GCP – Effective alerting in Google Cloud
Engineering organizations need to be able to quickly and easily identify and resolve technical issues, but this need often takes a backseat compared to other priorities. With so many things to track, it can be challenging to know which ones need alerts. It is possible to set up too many alerts, create too much noise, and lose relevance when faced with real problems. Because of this, we need to clarify why we are creating an alert in two respects:
the relevance of what we’re monitoring to our business goals
the intended outcome once we notify someone there’s an issue
Understanding the relevance of what we’re monitoring can help us support triage in advance. When an issue occurs, we should have enough context to gauge its impact on users, potential cost, and what other problems it can take priority over. Relevance also helps us identify which signals warrant setting objectives. For example, latency is incredibly relevant in a customer-facing application that serves real-time data — yet irrelevant in a weekly cron job to clean up old files across systems. Relevance based on context helps us answer why, what, and when to alert.
The outcomes we intend from an alert notification vary widely, from immediate response to situational awareness. We should not be waking up our on-call engineers for minor issues that automation can already fix. We should also not be tucking away all of our alerts in emails since the more critical issues could slip by. We are determining the outcomes we want and the severity of impact, which can help us figure out who to alert and how.
Why should I create alerts for only some things?
When I create an alert for something, the assumption is that someone can and should act if notified.
Think of alerts you might experience in everyday life:
A flash flood warning on our phone
A text message about a declined credit card transaction
An email about a “login from a new device”

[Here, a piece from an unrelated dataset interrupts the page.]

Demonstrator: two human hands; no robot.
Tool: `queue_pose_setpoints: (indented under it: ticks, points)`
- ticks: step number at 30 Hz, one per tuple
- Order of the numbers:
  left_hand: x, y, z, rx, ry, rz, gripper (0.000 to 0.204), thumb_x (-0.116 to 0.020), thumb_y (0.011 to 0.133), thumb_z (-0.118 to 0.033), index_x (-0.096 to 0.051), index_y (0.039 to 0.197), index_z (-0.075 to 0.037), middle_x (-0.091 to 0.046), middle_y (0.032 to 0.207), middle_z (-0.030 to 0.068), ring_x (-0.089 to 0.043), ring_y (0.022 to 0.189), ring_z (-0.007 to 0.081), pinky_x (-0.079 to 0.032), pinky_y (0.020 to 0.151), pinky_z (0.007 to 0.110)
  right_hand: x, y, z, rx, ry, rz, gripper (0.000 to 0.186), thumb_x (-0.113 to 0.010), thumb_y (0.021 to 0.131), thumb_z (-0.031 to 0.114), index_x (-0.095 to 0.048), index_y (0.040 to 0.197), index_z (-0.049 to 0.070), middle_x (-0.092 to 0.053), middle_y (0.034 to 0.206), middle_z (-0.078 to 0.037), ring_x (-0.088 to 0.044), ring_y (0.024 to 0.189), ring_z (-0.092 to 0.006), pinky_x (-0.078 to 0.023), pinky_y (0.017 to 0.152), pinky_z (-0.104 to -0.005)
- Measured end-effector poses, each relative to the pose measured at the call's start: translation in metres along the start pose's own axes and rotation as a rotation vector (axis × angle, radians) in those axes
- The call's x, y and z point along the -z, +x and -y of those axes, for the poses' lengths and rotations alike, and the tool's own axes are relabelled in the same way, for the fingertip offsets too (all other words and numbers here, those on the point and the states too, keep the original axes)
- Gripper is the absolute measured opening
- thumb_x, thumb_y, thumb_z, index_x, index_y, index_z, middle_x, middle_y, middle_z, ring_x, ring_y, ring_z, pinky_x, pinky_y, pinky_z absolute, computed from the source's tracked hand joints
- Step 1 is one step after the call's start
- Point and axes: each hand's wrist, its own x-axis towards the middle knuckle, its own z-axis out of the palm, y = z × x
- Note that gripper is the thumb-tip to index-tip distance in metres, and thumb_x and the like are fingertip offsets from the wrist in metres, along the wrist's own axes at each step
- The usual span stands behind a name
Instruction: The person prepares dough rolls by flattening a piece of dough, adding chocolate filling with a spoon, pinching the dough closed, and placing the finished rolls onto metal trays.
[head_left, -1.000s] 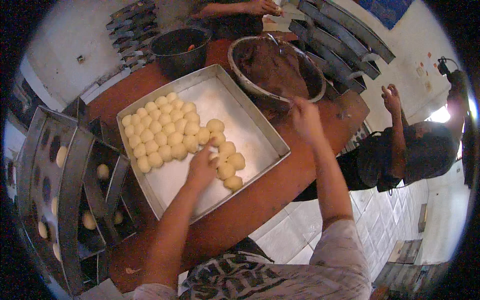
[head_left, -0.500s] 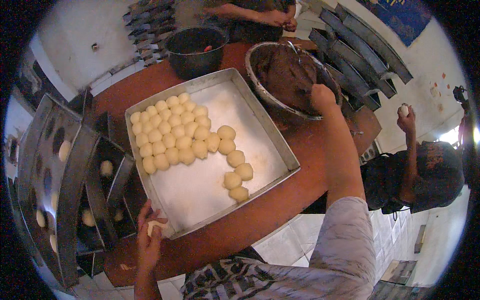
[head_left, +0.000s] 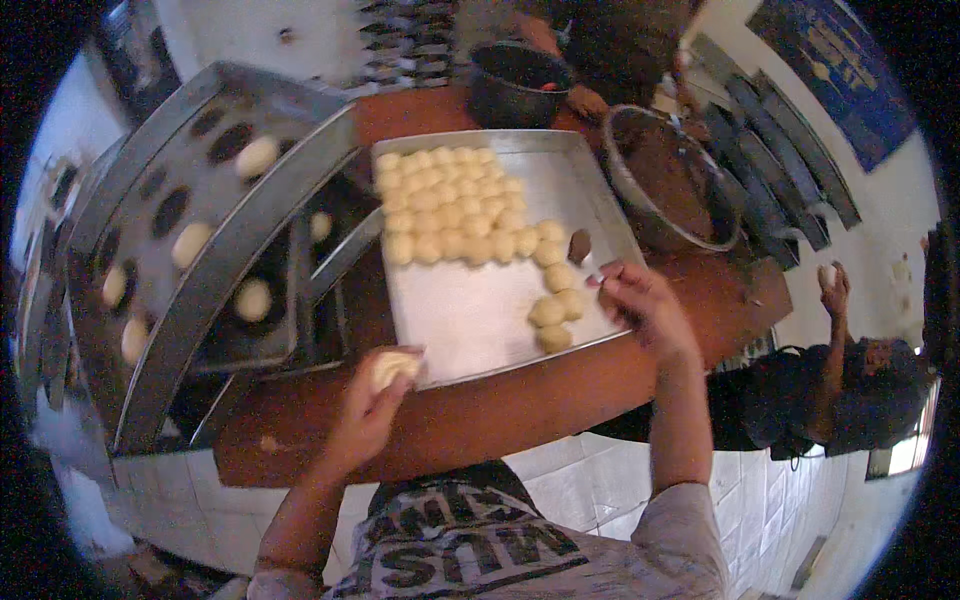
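In my left hand (head_left: 365,415), at the near-left corner of the large square metal tray (head_left: 450,345), a flattened piece of pale dough (head_left: 395,369) rests in curled fingers. My right hand (head_left: 648,308) is over the tray's right edge, fingers pinched on a thin utensil, perhaps a spoon or spatula, blurred by motion. At its far end shows a dollop of dark brown paste (head_left: 580,246). Rows of pale dough balls (head_left: 455,205) sit close together in the tray's far-left part, with several more in a line toward the near edge.
A metal bowl of brown paste (head_left: 665,185) stands beyond the tray at right, a black bucket (head_left: 520,90) at the back. Stacked trays (head_left: 330,150) with dough balls crowd the left. One person (head_left: 620,50) stands across the table (head_left: 500,415); another (head_left: 840,390) is at right.
My right hand has come out of the paste bowl, back to the tray with brown paste on the utensil. My left hand still holds the dough. The view has turned left.
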Motion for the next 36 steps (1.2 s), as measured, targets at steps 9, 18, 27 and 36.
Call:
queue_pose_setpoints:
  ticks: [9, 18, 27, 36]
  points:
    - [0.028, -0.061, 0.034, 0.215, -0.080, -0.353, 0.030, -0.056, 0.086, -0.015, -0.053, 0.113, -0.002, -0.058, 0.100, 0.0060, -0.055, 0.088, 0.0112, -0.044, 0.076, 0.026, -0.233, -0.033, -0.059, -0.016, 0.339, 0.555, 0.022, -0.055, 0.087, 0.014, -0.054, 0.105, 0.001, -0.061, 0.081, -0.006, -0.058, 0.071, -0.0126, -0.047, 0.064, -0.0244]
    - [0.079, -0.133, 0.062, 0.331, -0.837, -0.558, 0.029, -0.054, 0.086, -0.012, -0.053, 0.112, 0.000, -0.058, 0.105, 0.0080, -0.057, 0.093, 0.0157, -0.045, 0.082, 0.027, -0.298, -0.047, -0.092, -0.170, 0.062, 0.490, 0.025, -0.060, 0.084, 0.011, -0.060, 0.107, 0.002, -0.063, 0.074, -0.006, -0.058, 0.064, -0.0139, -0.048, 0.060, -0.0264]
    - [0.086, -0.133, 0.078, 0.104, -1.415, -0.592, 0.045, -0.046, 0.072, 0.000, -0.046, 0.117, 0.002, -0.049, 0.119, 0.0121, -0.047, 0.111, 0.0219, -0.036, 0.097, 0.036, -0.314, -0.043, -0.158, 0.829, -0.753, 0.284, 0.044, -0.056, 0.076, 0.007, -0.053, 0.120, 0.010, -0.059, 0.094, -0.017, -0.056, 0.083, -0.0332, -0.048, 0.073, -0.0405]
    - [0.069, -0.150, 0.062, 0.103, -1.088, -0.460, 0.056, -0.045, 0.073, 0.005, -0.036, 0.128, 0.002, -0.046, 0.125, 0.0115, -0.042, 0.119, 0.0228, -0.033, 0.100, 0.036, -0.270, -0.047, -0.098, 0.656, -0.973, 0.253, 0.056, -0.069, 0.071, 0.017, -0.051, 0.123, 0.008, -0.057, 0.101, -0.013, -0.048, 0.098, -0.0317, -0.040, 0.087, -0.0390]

Each of these alerts could exist on a website or in a log, but we’re getting notified directly about each one. We often also get instructions about what to do:
Avoid roads, stay at home, and prepare an emergency kit
Agree that you intended to make the transaction and try again or report it as fraud
Trust the new device, or block access and immediately change your password
In some cases, even if we feel the alert isn’t relevant or are already aware of an issue, we still see the value of having the alert on in general. And even if we need to do some deeper digging, e.g., looking up the store’s name where the transaction took place or verifying the device matches what we’re using, the alert is a good starting point.
The zombie strategy of alerting, where too many metrics have alerts, potentially leads to a situation where the critical issues do not stand out. The saying goes, “If everything is important, nothing is important.”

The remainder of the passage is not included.